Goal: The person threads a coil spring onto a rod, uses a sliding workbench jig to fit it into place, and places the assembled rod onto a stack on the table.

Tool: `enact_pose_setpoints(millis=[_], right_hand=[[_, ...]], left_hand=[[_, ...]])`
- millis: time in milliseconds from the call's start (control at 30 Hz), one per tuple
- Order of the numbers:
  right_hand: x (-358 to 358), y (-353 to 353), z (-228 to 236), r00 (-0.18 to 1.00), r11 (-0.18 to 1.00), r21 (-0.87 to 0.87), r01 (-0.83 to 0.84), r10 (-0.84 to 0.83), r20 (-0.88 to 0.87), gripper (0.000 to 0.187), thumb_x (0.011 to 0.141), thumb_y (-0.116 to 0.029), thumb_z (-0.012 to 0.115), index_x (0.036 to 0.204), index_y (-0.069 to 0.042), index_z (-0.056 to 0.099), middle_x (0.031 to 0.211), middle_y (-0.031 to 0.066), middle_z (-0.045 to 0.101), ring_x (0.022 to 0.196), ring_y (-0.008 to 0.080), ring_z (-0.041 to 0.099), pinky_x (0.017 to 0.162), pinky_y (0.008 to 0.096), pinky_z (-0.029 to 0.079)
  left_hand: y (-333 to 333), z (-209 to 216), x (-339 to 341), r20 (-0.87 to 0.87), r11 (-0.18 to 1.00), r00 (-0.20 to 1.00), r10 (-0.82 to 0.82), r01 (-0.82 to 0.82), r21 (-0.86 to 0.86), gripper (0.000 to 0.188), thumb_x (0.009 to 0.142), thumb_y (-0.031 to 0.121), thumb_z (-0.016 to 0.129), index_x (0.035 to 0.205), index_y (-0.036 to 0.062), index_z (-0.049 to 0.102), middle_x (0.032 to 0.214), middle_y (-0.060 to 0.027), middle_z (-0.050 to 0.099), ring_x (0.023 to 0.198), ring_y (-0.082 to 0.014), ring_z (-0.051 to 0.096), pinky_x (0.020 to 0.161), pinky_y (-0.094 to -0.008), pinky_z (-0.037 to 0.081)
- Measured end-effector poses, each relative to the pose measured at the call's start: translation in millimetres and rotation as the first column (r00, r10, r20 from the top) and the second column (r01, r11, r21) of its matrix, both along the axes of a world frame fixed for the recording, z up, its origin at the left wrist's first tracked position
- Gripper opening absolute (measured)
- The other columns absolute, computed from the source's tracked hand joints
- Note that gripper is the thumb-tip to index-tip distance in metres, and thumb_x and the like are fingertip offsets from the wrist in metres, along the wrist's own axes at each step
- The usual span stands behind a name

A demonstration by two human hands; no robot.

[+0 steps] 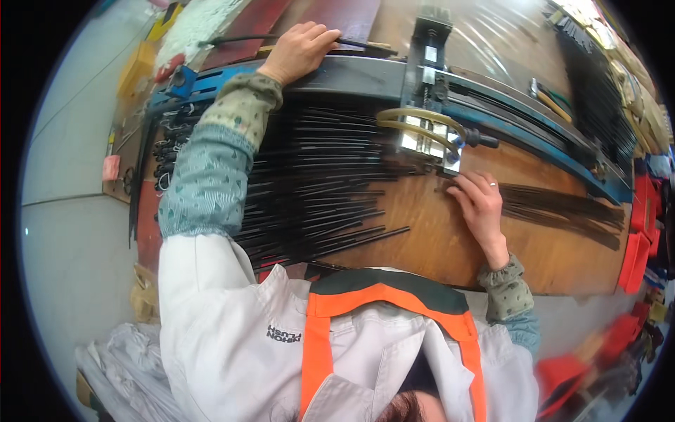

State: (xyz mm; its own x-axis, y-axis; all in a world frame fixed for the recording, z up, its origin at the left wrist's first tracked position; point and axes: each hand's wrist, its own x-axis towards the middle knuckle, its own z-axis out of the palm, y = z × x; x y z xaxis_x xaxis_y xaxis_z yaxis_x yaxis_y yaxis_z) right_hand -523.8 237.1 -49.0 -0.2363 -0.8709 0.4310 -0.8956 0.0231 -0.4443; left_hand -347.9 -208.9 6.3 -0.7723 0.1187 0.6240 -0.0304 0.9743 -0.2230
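My left hand (301, 53) is closed round a thin black rod (367, 46), above the far side of a grey metal rail (351, 76). The rod sticks out on both sides of the fist. My right hand (481, 204) is beside the lower end of a small metal machine head (430, 144) with yellowish hoses (422, 121). Its thumb and fingers are bent together there; whatever they pinch, if anything, is too small to make out. Between my arms lies a wide spread of black rods (316, 190), their ends pointing right.
A bundle of thin dark strips (562, 211) lies on the wooden tabletop (422, 239) to the right. A blue rail (541, 130) crosses the bench, with a hammer (552, 102) behind it. Red bins (636, 239) stand at the right edge. Scissors (128, 179) are at the far left.
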Motion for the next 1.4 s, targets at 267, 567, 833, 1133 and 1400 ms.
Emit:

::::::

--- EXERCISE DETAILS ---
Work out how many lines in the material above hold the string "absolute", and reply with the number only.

--- REPLY TO THE EXERCISE ---
2